_WHAT THIS TASK INVOLVES:_ Below are entries to examine: work out how many lines contain the word "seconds", and give only that number.

(Stored entries)
==============================

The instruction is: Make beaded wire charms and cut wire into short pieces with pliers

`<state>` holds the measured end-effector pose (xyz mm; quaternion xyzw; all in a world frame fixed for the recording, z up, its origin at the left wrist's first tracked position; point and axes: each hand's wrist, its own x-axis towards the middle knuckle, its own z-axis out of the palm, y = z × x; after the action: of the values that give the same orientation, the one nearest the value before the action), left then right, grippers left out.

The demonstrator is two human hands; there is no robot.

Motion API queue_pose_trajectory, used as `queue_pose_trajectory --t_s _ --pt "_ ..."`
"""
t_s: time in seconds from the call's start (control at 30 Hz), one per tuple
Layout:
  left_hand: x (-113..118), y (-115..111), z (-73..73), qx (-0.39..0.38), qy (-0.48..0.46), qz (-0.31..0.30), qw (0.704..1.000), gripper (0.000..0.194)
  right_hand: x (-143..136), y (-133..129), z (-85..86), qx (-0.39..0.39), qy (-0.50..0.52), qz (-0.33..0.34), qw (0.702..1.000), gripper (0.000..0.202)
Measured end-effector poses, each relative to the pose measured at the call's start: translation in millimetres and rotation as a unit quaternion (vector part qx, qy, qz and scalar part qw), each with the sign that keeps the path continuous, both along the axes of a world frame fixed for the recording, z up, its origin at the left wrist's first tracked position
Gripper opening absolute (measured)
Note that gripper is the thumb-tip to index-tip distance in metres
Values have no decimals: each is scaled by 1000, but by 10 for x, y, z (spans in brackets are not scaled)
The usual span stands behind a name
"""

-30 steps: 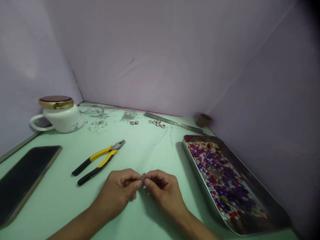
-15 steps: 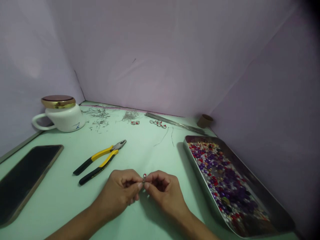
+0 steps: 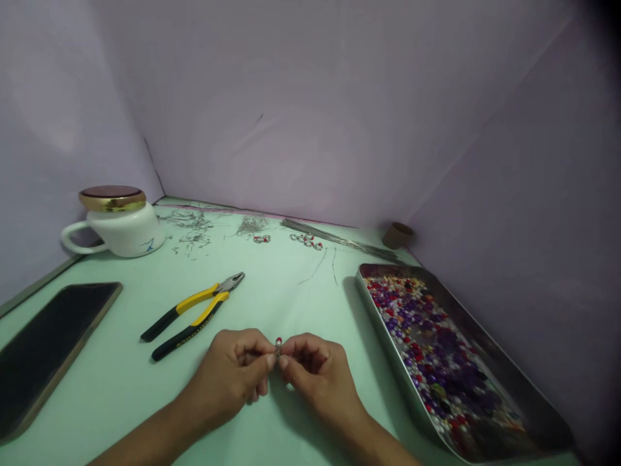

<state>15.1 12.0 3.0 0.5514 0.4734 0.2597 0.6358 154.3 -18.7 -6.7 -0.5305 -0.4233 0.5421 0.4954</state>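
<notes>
Between my fingertips is a small beaded wire ring (image 3: 278, 344) with a red bead and pale beads at its top. My left hand (image 3: 240, 366) pinches its left side between thumb and forefinger. From the other side, my right hand (image 3: 317, 369) grips it the same way, the two thumbs almost meeting. The lower part of the ring is hidden by the fingers. Pliers (image 3: 201, 310) with yellow and black handles lie on the table left of my hands, jaws pointing away to the right.
A metal tray (image 3: 395, 353) of mixed beads stands at right. Farther back lie finished-looking beaded pieces (image 3: 306, 241), a wire bundle (image 3: 339, 239), wire scraps (image 3: 191, 220) and a brown cup (image 3: 398, 235). At left are a lidded white mug (image 3: 127, 230) and a phone (image 3: 53, 349).
Almost nothing differs. Both hands and the beaded ring have shifted very slightly to the left, with the grip unchanged.
</notes>
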Motion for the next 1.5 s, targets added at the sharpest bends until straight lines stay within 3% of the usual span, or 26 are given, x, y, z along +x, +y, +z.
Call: queue_pose_trajectory --t_s 0.77,1.1,1.5 --pt "-7 -1 -21 23 7 -26 999 13 11 -22 2 23 -41 1 999 6" --pt "10 -30 6 95 43 -10 995 15 12 -31 -36 17 -52 -34 998 6" --pt "-26 -3 -53 75 6 -18 997 19 27 -21 -6 41 -78 -17 996 5"
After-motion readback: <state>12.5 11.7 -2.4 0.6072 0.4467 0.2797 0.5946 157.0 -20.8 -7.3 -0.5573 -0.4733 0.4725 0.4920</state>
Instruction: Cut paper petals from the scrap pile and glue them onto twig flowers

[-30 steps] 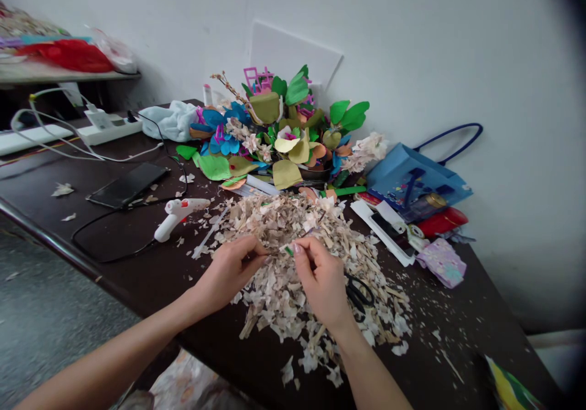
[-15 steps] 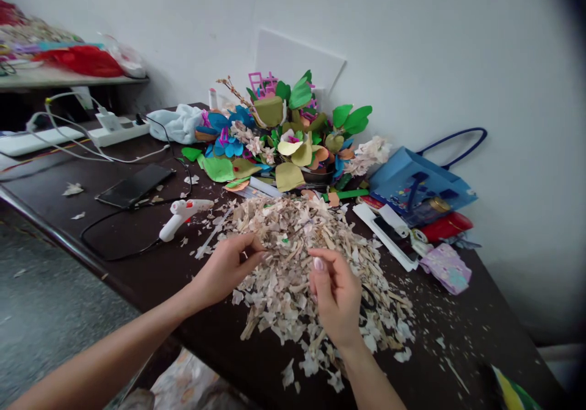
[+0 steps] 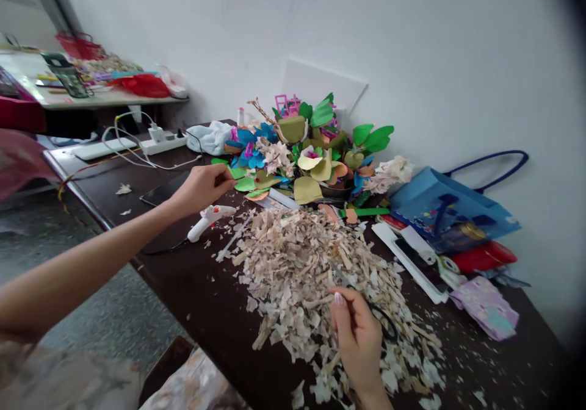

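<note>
My left hand (image 3: 204, 185) is stretched out to the back left, its thumb and fingers pinched together beside the green petal shapes (image 3: 246, 184). Whatever lies between those fingertips, if anything, is too small to make out. Over the front of a heap of pale dried flakes (image 3: 293, 263) is my right hand (image 3: 359, 337), curled with thumb and forefinger together; I cannot see what they hold. Scissors with black handles (image 3: 390, 330) lie on the heap just beyond it, partly hidden by the fingers. A white glue gun (image 3: 201, 226) rests on the table below my left wrist.
Colourful artificial flowers (image 3: 311, 154) stand behind the heap. To the right are a blue bag (image 3: 451, 205), a white tray (image 3: 407, 263) and a purple cloth (image 3: 488, 306). A power strip (image 3: 162, 144) with cables and a dark flat device (image 3: 162, 189) are on the left.
My left hand has moved from the heap up and left to the petals at the back. The right hand is lower and closer to the front. The view has turned left.
</note>
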Demonstrator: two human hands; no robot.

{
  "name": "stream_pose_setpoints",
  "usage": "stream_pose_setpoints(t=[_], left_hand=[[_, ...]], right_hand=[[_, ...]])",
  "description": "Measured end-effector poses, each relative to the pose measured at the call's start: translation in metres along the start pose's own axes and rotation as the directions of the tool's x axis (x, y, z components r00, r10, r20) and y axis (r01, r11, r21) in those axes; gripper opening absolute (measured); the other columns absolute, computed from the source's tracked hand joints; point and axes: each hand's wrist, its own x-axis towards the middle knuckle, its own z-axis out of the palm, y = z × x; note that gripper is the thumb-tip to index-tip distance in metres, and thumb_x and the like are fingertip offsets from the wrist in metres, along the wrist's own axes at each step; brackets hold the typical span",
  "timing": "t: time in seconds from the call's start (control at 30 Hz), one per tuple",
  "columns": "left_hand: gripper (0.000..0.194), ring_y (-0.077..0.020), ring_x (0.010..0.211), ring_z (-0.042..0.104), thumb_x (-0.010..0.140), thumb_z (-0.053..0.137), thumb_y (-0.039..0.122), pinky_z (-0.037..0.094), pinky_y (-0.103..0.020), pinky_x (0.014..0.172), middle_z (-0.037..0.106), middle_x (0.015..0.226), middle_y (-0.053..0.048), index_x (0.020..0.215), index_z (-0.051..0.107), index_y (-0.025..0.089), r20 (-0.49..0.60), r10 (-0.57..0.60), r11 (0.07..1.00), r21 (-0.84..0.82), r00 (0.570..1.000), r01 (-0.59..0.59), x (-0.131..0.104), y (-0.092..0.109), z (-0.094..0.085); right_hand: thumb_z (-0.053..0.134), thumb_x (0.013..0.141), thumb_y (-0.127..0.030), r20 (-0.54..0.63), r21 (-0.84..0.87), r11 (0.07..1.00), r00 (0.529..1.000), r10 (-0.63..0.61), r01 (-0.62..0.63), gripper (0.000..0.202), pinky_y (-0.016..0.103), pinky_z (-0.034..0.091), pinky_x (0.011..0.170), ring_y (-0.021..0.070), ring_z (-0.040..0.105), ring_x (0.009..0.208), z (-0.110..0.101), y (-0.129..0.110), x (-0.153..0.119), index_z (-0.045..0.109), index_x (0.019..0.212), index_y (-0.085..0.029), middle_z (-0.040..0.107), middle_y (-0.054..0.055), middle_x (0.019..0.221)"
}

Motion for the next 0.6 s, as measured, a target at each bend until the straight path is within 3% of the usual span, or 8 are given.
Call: stream_pose_setpoints(t=[0.13,0.27,0.43,0.6], left_hand=[[0.022,-0.0117,0.053,0.043,0.078,0.053,0.033,0.030,-0.022,0.054,0.054,0.057,0.000,0.069,0.058,0.014,0.067,0.029,0.989,0.146,0.997,-0.039,0.030,-0.055,0.017],[0.021,-0.0138,0.056,0.049,0.076,0.051,0.033,0.032,-0.022,0.056,0.059,0.061,-0.003,0.069,0.059,0.014,0.128,0.048,0.987,0.147,0.991,-0.067,0.045,-0.095,0.040],[0.021,-0.0150,0.057,0.052,0.076,0.049,0.031,0.034,-0.022,0.056,0.061,0.063,-0.003,0.072,0.060,0.014,0.189,0.058,0.986,0.145,0.980,-0.086,0.055,-0.125,0.061],[0.020,-0.0149,0.062,0.055,0.079,0.051,0.029,0.037,-0.022,0.059,0.063,0.068,-0.004,0.075,0.061,0.013,0.239,0.056,0.981,0.169,0.969,-0.098,0.061,-0.141,0.079]], right_hand=[[0.048,0.089,-0.040,0.003,-0.006,0.999,0.999,0.050,-0.050,0.027,0.021,0.032,0.039,0.0099,0.036,0.041,0.002,0.002,-0.002,0.062,0.093,-0.018,0.042,-0.005,0.050],[0.049,0.089,-0.041,-0.005,-0.044,0.998,0.999,0.043,-0.043,0.027,0.021,0.034,0.042,0.0106,0.039,0.043,0.003,0.005,-0.001,0.062,0.093,-0.018,0.043,-0.005,0.051],[0.048,0.089,-0.042,-0.008,-0.043,0.997,0.998,0.059,-0.059,0.027,0.022,0.036,0.043,0.0112,0.041,0.043,0.006,0.011,0.002,0.062,0.093,-0.018,0.045,-0.004,0.051],[0.049,0.088,-0.043,-0.009,-0.055,0.992,0.994,0.113,-0.114,0.028,0.022,0.035,0.042,0.0118,0.041,0.043,0.006,0.016,0.005,0.062,0.093,-0.019,0.046,-0.004,0.052]])
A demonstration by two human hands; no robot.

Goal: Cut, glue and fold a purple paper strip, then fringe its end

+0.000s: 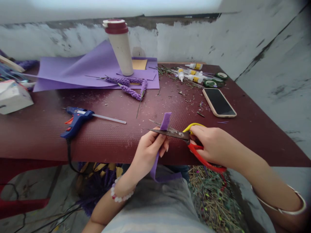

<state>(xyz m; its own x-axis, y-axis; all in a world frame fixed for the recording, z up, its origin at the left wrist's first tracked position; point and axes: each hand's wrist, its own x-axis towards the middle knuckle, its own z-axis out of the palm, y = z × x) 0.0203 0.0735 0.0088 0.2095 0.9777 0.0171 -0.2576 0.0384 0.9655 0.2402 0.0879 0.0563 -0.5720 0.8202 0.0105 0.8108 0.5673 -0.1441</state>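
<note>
My left hand (pixel 152 147) pinches a purple paper strip (pixel 166 121) close to the table's front edge. One end of the strip stands up above my fingers; the rest hangs down and curls over my lap. In my right hand (pixel 210 142) is a pair of scissors (pixel 199 155) with one yellow and one red handle. Its dark blades point left and lie around the strip just above my left fingertips. Small cuts seem to run along one side of the raised end. Purple flower sprigs (pixel 131 92) lie behind my hands.
A blue glue gun (pixel 79 119) with a glue stick lies at left. Behind stand a tumbler (pixel 120 48) and purple paper sheets (pixel 73 71). At right are a phone (pixel 220 102), small glue bottles (pixel 195 78), green tape rolls (pixel 210 83) and scattered stem bits.
</note>
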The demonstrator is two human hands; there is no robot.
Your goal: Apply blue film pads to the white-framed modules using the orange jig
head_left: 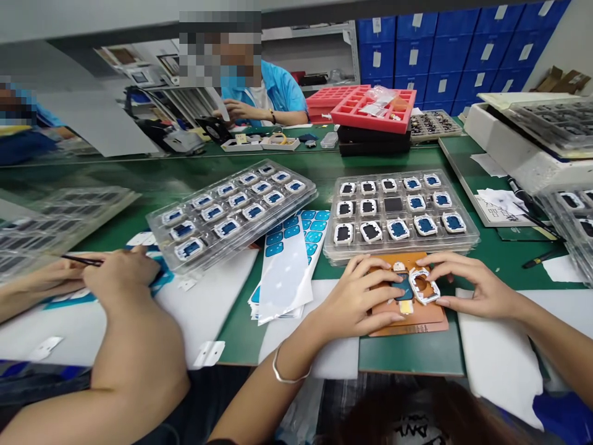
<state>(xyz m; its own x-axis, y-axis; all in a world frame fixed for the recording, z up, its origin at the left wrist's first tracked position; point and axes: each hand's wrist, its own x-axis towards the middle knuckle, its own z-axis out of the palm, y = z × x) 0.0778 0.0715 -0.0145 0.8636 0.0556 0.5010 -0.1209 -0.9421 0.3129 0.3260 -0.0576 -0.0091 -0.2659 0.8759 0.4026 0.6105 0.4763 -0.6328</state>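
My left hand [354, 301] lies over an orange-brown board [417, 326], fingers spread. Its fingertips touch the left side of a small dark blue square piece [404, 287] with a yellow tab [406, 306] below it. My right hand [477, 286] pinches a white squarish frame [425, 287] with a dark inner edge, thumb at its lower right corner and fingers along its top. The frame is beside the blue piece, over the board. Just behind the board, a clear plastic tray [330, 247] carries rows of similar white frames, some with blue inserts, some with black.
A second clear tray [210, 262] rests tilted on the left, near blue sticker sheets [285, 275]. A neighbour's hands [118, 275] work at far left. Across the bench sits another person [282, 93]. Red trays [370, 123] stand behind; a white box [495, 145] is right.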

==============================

_SOLUTION TO THE PROBLEM:_ 2